I say this so that everyone may examine himself before God.
These are people who want Jesus, the Gospel and the teaching of the Church to accommodate the customs of the world, even when these practices contradict the will of God and the mission of Jesus.
These people believe in a God and a Jesus Christ molded to their measure and convenience.
They claim to believe, but not fully.
Deep down, they consider Jesus as someone who can be manipulated at their convenience; they do not believe that there is a divine, demanding reality that does not accommodate the tastes, trends and customs of this world.
Is not this Jesus the son of Joseph?
How can he now say that he has come down from heaven?

Jesus is not surprised by the rejection he faces.
He simply warns and admonishes: “Do not murmur”.
In Sacred Scripture, “murmuring” means to distrust God, to resist Him, to speak ill of His providence; it is to want to reduce God to dimensions in which He can be manipulated and put at the service of one’s own interests.
Resistance to recognize that Jesus is the living bread sent by God from heaven is “murmuring”.
And Jesus pronounces words that may seem obscure about the beginning of faith: “No one can come to me unless the Father who sent me draws him; and him I will raise up on the last day”.
These words may seem obscure because they suggest that faith no longer depends solely on the will of the one who wants to believe, but on an attraction that the Father exerts on the believer.
Jesus confirms this affirmation with another: “Everyone who listens to the Father and learns from him comes to me”.
If faith depends on the Father’s attraction, is one responsible for believing or not?
And how can one listen to the Father and allow oneself to be attracted by Him?

It seems that Jesus wants to teach us that faith in him, and ultimately faith in God, is not a purely human act, although it is a decision of the will of each person.
But faith demands a previous disposition of openness to that dimension of the invisible, latent and hidden reality where God acts.
The Jews who resist believing in Jesus limit themselves to the realm of historical data: this man grew up here, we know his parents and relatives.
And they do not open themselves to the transcendent realm where God acts and dwells and from where the Son of God made man comes.
This happened then and continues to happen today.
There are those who shut themselves up in the horizon of this world and ignore that there can exist a reality that transcends the realities of this world.

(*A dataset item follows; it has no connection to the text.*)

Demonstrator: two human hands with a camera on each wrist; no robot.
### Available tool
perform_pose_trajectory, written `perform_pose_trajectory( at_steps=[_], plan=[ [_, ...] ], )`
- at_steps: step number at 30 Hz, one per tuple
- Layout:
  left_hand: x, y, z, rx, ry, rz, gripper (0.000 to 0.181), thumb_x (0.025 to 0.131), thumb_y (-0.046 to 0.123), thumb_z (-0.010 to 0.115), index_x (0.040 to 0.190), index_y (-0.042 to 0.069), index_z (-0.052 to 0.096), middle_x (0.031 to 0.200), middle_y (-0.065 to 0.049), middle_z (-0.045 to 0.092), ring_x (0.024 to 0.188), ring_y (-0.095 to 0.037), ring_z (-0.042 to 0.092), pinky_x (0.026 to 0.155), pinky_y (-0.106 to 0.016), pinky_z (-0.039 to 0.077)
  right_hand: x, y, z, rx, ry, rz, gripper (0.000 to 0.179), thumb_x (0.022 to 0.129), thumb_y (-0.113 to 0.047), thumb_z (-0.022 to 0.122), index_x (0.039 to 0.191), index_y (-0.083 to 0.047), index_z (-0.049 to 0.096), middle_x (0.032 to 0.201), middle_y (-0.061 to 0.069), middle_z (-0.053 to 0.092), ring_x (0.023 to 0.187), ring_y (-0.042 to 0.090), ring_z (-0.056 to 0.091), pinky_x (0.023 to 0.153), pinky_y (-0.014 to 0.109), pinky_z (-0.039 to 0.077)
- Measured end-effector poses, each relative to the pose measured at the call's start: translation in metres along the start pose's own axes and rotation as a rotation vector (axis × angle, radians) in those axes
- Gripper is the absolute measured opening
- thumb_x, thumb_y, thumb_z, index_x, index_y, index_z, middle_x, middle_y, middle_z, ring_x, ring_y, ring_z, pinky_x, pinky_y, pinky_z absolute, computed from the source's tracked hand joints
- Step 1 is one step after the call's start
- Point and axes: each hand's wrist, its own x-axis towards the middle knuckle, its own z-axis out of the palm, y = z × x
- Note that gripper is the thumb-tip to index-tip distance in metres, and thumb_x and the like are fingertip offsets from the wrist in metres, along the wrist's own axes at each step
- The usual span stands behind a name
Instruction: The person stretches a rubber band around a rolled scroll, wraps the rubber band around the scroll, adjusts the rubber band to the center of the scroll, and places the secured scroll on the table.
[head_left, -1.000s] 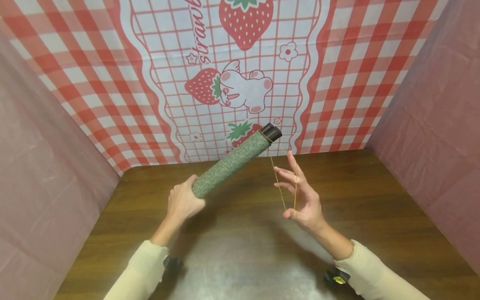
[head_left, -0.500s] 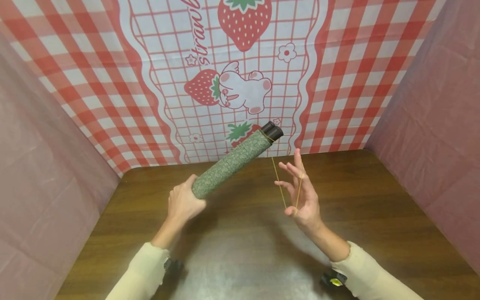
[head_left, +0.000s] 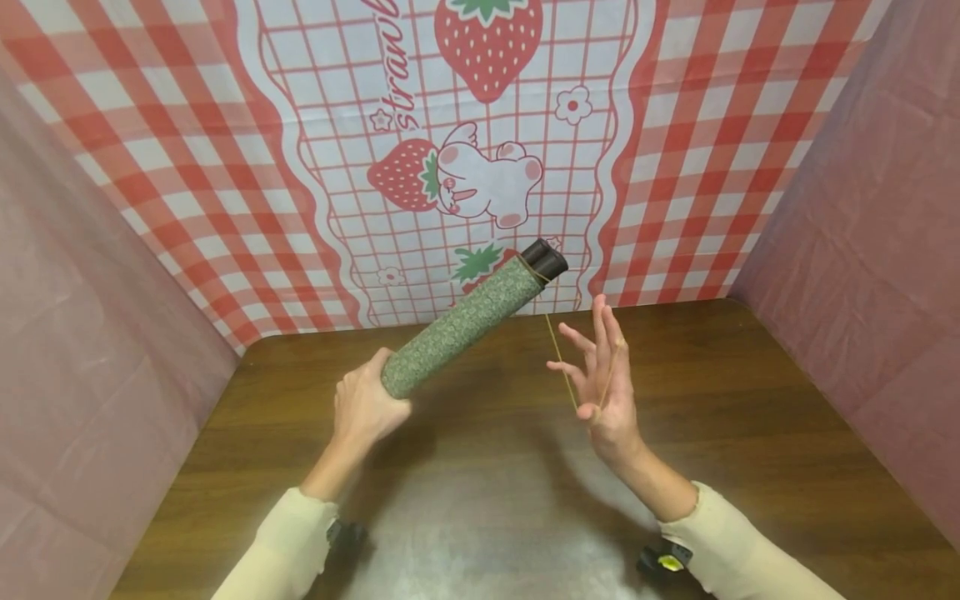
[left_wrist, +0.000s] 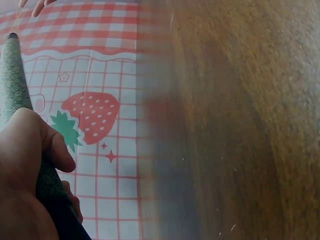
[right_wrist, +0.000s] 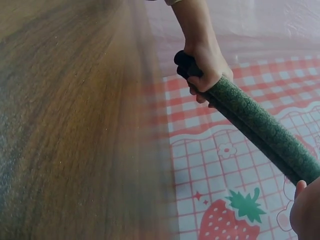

But whoever opens himself to this dimension of transcendence will be able to believe in Jesus.
That person will participate now and forever in the eternal life that Jesus offers.
“He who believes in me has eternal life. I am the living bread which came down from heaven; he who eats of this bread will live forever.”
Let us not get caught up in this world as if it were the only true thing.
Let us not think that the only real needs are those that refer to the body; openness to eternity, openness to God, is also a need of this temporal life, for that is where the meaning of time and life comes from.